Studio album by Toyah
- Released: 15 September 2008
- Genre: Art rock
- Length: 37:56 (original release)
- Label: Willow Recordings
- Producer: Simon Darlow

Toyah chronology
| Velvet Lined Shell (2003) | In the Court of the Crimson Queen (2008) | Toyah Solo (2020) |

2019 reissue cover

= In the Court of the Crimson Queen =

In the Court of the Crimson Queen is a studio album by British singer Toyah Willcox, originally released in 2008 by Willow Recordings.

Professional ratings
Review scores
| Source | Rating |
| Edinburgh Evening News | Positive |

==Background==
The album title (a reference to King Crimson's debut album, In the Court of the Crimson King) was suggested by producer/co-author Simon Darlow and was endorsed by King Crimson mainstay and Toyah's husband Robert Fripp. It was Toyah's first full-length album of new material since 1994's Dreamchild. Originally released in September 2008, it did not chart, but was reviewed as the "CD of the Year" in the American Good Times magazine. The album was then re-issued in 2013 with an additional track.

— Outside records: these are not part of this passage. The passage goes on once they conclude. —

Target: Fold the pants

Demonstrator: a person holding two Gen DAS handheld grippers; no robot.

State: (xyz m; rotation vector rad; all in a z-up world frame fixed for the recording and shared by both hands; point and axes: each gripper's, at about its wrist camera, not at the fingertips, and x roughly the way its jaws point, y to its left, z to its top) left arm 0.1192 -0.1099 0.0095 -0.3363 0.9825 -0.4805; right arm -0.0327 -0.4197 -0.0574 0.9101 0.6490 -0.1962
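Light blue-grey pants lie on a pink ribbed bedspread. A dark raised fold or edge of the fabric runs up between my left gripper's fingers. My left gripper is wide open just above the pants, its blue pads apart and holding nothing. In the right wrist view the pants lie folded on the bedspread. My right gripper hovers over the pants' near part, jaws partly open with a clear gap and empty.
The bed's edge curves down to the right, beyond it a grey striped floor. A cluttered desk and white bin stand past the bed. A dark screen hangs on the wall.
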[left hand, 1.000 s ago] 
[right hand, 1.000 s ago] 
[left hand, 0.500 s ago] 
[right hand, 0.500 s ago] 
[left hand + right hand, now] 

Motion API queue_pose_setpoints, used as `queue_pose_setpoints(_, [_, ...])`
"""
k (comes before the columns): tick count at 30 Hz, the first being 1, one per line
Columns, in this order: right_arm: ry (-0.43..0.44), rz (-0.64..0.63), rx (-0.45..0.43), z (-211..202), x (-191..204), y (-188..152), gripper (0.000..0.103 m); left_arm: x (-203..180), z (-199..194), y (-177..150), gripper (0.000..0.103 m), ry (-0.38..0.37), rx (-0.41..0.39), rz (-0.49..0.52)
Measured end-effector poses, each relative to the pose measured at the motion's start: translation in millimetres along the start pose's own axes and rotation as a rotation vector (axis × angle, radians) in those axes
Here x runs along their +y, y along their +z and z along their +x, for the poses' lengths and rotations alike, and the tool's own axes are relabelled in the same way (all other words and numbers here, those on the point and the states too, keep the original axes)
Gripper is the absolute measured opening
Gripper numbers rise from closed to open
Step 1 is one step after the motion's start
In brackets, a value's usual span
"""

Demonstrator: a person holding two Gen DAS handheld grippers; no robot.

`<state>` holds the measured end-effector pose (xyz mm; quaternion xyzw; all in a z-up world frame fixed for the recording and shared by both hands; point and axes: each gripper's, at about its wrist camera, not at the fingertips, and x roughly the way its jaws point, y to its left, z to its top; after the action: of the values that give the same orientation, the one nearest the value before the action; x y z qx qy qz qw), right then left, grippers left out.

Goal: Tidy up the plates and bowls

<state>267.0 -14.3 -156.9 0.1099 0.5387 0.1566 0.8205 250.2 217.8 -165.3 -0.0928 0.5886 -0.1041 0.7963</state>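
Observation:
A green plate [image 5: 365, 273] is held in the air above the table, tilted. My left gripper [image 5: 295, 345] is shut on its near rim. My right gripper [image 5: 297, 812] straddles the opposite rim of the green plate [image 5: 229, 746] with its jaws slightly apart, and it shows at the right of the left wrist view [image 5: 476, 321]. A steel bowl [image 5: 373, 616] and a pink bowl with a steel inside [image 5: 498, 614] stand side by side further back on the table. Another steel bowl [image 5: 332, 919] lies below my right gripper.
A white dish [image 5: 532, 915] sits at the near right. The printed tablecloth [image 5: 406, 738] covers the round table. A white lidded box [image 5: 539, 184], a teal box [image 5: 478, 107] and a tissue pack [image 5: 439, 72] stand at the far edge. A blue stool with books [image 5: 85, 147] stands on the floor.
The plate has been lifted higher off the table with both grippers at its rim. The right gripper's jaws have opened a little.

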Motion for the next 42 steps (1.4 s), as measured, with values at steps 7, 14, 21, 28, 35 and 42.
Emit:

In April 2019, In the Court of the Crimson Queen was reissued by Edsel Records. It featured five additional tracks, including "Dance in the Hurricane" (with spoken word intro from Robert Fripp). Many of the tracks had been slightly remixed and included live drums and extra backing vocals. An abridged LP edition was also released for Record Store Day. This time, the album charted at #74 in the official UK Albums Chart (her first entry since 1985's Minx) as well as peaking at #22 in the UK sales chart and #7 in the independent albums chart.

The album was re-released yet again in February 2023, featuring the 2022 single "Slave to the Rhythm" and re-recordings of selected songs with Robert Fripp on guitar. It was branded as the "definitive version of the album".

==Singles and promotion==
The lead single "Latex Messiah (Viva la Rebel in You)" was released digitally in 2007 and was accompanied by a number of music videos. Further videos for the tracks "Heal Ourselves", "Lesser God" and "Sensational" were made available on Toyah's YouTube channel. "Lesser God" was performed on a national UK tour of Steve Steinman's Vampires Rock, in which Toyah was a guest star during 2008 and 2009.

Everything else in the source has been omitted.